Report every line of the records that contains the word "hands".

Saved data entries:
-----

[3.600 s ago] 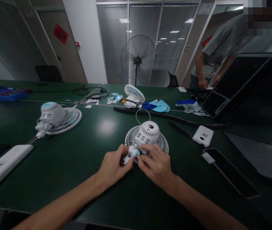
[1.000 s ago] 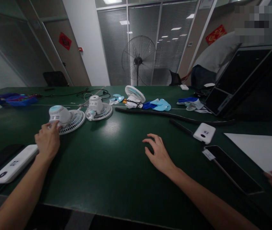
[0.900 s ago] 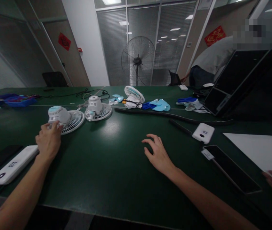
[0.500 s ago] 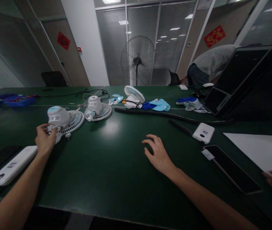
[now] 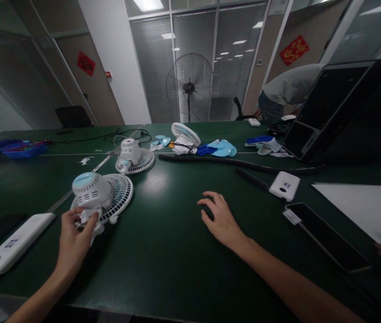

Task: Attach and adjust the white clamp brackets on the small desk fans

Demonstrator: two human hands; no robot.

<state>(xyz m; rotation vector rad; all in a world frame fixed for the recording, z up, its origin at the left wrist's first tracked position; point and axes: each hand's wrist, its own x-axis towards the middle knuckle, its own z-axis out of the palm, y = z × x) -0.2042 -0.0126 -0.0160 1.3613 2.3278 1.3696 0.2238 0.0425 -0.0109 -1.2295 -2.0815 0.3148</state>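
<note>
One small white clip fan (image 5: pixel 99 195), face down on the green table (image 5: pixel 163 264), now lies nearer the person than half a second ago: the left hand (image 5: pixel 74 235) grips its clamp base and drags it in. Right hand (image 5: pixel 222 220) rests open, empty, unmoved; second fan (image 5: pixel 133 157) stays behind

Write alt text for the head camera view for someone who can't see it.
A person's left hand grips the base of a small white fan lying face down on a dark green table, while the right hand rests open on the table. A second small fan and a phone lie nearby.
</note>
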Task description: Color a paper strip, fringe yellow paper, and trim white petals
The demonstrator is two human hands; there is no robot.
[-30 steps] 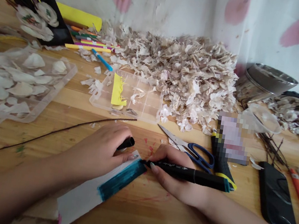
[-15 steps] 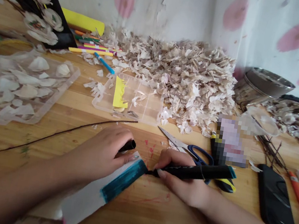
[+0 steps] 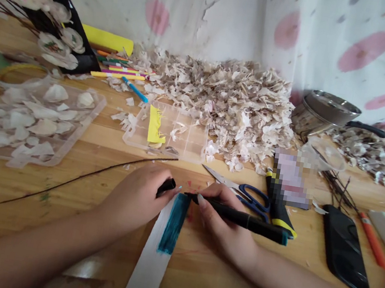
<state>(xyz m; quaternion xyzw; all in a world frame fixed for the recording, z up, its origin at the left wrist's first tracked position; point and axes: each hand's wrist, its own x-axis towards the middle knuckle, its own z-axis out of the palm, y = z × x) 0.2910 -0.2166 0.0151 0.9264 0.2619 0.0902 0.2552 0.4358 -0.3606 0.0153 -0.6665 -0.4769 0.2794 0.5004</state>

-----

_Written solution:_
Demonstrator: two human hands; no robot.
The demonstrator is two human hands; there is no robot.

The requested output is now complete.